Scope and Purpose

This document provides two methods and three architectures which would facilitate HTTPS traffic interception: getting request and response data in cleartext. All approaches assume that strong TLS is used and cannot be fundamentally broken. Further, it assumes that the IoT devices themselves cannot be modified, nor can their firmware be dumped. (Note: The mitm interceptors will work better if a device’s private key and certificate are exfiltrated, but this is not strictly needed because all devices are behind the same subnet.)

This should provide the decrypted request-response pairs, which a PCAP file will not necessarily allow you to retrieve from captured TLS packets. That is not to undermine the use of something like tcpdump on a central gateway. Rather, the “methods to decrypt” should complement such a solution, with the intention of yielding plaintext TLS traffic.

Methods to decrypt

With TLS 1.3, there are two primary approaches to circumventing TLS in order to transparently intercept traffic. Both methods are explained in three different architectures in the next section. Neither method touches on traffic analysis. This is best accomplished using machine learning. Such a discussion is out of scope.

Capturing Session Keys

Tools like SSLKeyLogger can capture session keys at the endpoint itself. This is designed for client applications. However, the shared object can hook into services and dump session keys for a web service.

The source code for the shared object is located here: https://git.lekensteyn.nl/peter/wireshark-notes.

A walkthrough for hooking into an Apache2 web service is explained here: https://security.stackexchange.com/a/215397

Leveraging a transparent “interceptor”

An application that decrypts-and-forwards packets can sit between an endpoint and some other network. The next section in this document discusses two approaches to realize this goal (Architectures 2 and 3).

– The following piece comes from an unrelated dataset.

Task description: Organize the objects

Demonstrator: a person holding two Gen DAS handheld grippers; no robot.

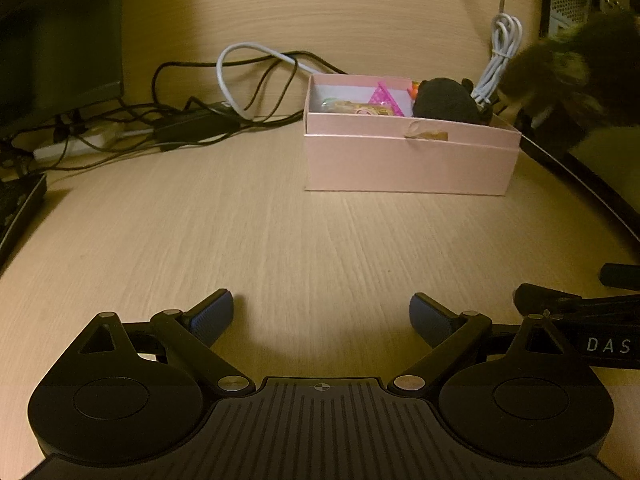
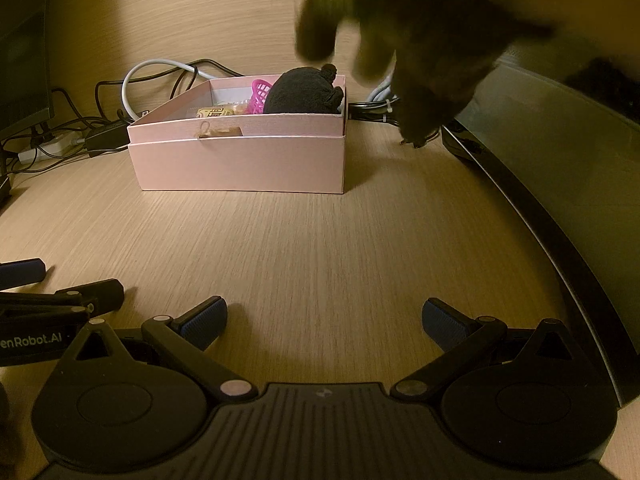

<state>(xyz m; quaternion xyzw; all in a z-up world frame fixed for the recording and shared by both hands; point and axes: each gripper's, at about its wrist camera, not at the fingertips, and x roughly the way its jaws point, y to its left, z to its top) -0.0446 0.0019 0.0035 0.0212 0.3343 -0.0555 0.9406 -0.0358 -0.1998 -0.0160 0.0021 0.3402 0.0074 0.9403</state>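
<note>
both your grippers rest low over the bare desk (image 1: 280, 240), well back from the pink box (image 1: 408, 160). the left gripper (image 1: 321, 316) and right gripper (image 2: 324, 322) each have fingers spread apart, holding nothing. the box already holds a dark soft toy (image 2: 302, 94), a pink mesh piece (image 2: 260, 96) and a packet (image 2: 216, 113), so sorting looks nearly done. a blurred dark furry shape (image 2: 420, 40) hangs beside the box; i can't tell what it is.

Pink box (image 2: 240, 164); black plush (image 2: 304, 94); magenta mesh (image 2: 260, 96); blue-padded tongs (image 2: 324, 320).
</note>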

An oversimplified application architecture might resemble the following:

This should work for an IoT device that is under your own control. Consider that, if this sat between an attacker and, say, Google.com, the certificate mis-match would raise an alert in the attacker’s browser. However, since the device is on your own subnet, this should work transparently.

Finally, consider that “IoT device” can include a “smart device” or an IoT hub. The use of hubs is becoming increasingly popular in home IoT environments.

Note: The security and accessibility benefits should be obvious and are not noted here at this time. Likewise, the security and implementation concerns are also obvious and are also not noted here at this time. Suffice it to say, an IoT hub would make a great target for an attacker if it were poorly configured, designed, or implemented.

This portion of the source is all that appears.